[EXERCISE]: With pictures excluded, copy word for word the lines in the data below from the line containing "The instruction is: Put" through the line containing "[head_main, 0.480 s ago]".

[SUPPLIED INFORMATION]:
┏━━
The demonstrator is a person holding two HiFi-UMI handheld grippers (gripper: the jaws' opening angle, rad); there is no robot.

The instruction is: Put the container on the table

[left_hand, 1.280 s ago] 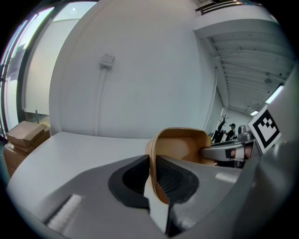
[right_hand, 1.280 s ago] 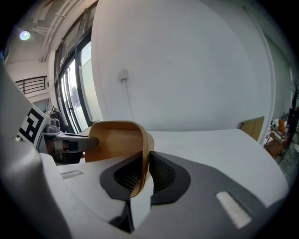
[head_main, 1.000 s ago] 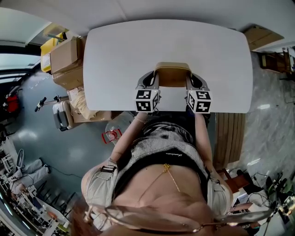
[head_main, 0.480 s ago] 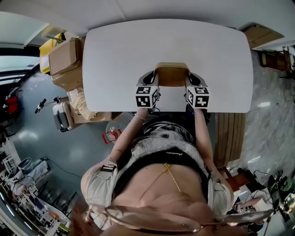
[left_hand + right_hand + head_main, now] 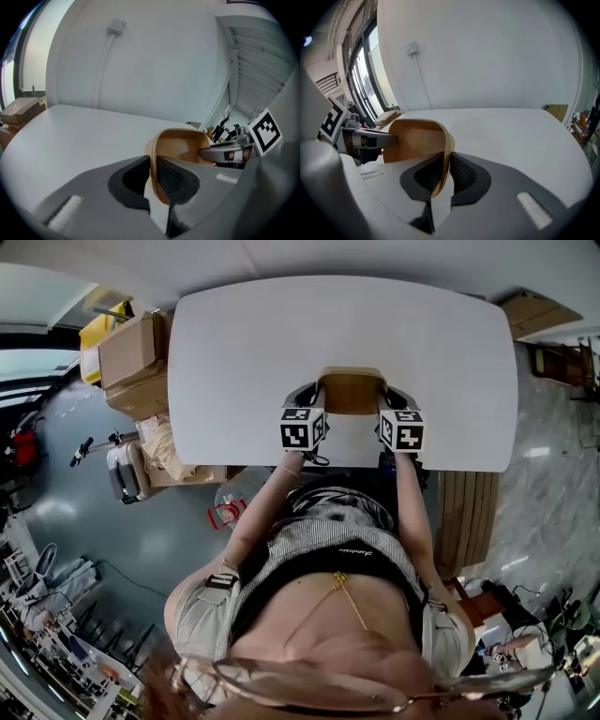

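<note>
Your left gripper point(image 5: 152, 161): jaws nearly together, clamped on one side wall of the tan container point(image 5: 180, 145), with one pad inside the rim and one outside. Your right gripper point(image 5: 447, 159): the same narrow pinch on the opposite wall, with the thin wall filling the gap.

The container sits upright between the two grippers, open side up. Nothing shows inside it. It is over the white table point(image 5: 281, 334), at the middle of its width and a little in from the edge nearest you. The tabletop around it is bare.

No view shows the container's base, so you cannot tell whether it touches the surface or hangs just above it.

Progress, as judged: the carry looks done and placement is at its last stage. What is left is to confirm the base rests flat, open both grippers and draw them back off the walls without tipping the container.
</note>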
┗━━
[EXERCISE ANSWER]:
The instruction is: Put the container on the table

[left_hand, 1.280 s ago] 
[right_hand, 1.280 s ago] 
[head_main, 1.000 s ago] 
[head_main, 0.480 s ago] 

The output has been completed.